**Exercise brief**
Look below for the line containing "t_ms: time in"; from there, print each line exactly up to and including the line containing "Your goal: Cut", and stop.

[Stored dataset items]

Content starts

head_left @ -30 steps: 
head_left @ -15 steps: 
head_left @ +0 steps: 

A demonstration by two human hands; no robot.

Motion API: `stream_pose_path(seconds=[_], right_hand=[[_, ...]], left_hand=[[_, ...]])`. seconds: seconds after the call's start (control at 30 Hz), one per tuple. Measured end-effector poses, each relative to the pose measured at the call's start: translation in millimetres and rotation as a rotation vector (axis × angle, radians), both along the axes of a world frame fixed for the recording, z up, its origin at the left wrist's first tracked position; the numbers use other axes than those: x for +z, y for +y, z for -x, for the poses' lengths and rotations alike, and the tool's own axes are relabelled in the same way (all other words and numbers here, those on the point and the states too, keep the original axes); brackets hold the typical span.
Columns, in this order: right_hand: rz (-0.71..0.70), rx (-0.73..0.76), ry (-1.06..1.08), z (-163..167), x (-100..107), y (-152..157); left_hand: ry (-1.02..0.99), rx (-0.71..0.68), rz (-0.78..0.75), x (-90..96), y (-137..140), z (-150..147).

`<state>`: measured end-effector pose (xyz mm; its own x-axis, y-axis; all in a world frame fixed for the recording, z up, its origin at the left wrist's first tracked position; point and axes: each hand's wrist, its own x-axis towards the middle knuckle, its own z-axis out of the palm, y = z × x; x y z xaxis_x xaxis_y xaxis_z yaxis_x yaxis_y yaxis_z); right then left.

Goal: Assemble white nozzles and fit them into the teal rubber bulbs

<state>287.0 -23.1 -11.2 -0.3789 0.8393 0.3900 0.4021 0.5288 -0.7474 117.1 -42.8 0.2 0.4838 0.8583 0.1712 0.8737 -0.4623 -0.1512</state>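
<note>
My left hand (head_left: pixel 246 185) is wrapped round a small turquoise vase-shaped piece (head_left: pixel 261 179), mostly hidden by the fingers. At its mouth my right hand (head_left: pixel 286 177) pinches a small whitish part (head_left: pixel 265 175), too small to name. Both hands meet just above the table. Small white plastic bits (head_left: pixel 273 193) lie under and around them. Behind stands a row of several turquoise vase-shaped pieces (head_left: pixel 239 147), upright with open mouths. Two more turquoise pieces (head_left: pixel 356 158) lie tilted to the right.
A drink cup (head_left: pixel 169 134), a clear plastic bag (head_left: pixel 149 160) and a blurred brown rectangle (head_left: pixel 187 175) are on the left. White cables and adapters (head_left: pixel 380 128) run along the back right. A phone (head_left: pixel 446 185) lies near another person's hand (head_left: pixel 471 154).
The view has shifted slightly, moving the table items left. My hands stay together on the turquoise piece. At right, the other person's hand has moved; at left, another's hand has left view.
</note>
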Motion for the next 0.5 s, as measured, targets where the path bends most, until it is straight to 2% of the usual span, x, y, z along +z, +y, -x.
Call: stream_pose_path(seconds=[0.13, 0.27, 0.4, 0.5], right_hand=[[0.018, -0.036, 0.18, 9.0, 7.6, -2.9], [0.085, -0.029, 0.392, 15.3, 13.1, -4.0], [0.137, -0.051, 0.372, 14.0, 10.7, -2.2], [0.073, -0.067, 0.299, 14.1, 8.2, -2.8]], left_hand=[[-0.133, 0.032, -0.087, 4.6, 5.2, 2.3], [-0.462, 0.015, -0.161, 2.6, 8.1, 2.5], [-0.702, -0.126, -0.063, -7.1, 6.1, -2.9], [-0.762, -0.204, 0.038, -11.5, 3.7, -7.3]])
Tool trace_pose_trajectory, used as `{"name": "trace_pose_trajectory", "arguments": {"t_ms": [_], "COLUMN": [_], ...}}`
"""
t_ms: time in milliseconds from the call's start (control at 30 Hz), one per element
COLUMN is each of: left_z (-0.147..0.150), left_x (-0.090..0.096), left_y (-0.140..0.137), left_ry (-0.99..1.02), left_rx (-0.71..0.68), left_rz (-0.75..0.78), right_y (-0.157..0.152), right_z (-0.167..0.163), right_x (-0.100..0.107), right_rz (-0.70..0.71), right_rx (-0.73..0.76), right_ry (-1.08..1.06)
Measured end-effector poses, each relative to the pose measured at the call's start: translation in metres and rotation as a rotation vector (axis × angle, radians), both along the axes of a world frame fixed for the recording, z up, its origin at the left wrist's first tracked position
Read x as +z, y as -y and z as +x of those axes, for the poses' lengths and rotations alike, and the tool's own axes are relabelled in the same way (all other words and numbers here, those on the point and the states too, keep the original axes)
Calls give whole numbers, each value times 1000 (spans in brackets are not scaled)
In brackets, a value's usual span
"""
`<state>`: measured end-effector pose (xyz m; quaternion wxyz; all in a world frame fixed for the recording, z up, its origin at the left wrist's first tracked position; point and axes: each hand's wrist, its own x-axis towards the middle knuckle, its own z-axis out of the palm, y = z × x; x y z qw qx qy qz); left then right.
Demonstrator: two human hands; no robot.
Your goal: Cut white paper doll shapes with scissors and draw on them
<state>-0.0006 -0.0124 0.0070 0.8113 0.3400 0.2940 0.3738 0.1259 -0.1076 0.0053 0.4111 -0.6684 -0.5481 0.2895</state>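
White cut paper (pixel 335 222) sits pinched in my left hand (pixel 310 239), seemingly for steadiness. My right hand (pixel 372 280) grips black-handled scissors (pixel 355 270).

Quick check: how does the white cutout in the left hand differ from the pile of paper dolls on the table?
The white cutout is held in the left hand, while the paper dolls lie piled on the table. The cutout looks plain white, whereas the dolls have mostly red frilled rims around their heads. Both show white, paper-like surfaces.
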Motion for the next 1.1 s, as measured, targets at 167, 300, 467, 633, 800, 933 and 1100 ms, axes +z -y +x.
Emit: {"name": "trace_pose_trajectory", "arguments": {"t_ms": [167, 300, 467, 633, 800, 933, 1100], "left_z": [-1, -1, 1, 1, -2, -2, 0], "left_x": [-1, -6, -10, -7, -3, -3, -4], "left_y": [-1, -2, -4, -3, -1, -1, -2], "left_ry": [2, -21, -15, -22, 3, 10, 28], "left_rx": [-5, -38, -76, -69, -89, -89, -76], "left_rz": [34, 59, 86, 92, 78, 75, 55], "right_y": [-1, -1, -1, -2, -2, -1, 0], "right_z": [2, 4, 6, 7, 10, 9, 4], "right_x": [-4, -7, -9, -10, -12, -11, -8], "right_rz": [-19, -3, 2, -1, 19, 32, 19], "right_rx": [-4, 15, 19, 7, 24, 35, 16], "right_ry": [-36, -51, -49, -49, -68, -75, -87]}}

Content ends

**Exercise solution**
t_ms: time in milliseconds from the call's start (control at 30 Hz), one per element
COLUMN is each of: left_z (-0.147..0.150), left_x (-0.090..0.096), left_y (-0.140..0.137), left_ry (-0.99..1.02), left_rx (-0.71..0.68), left_rz (-0.75..0.78), right_y (-0.157..0.152), right_z (-0.167..0.163), right_x (-0.100..0.107), right_rz (-0.70..0.71), right_rx (-0.73..0.76), right_ry (-1.08..1.06)
Measured end-effector poses, each relative to the pose measured at the call's start: translation in metres and rotation as a rotation vector (axis × angle, radians), both along the axes of a world frame fixed for the recording, z up, its origin at the left wrist's first tracked position
Read x as +z, y as -y and z as +x of those axes, for the poses' lengths and rotations alike, and the tool's own axes are relabelled in the same way (all other words and numbers here, those on the point and the states too, keep the original axes)
Calls give whole numbers, each value times 1000 (spans in brackets are not scaled)
In brackets, a value's usual span
"""
`<state>`: measured end-effector pose (xyz m; quaternion wxyz; all in a world frame fixed for the recording, z up, its origin at the left wrist's first tracked position; point and axes: each hand's wrist, its own x-axis towards the middle knuckle, its own z-axis out of the palm, y = z × x; x y z qw qx qy qz); left then right.
Demonstrator: two human hands; no robot.
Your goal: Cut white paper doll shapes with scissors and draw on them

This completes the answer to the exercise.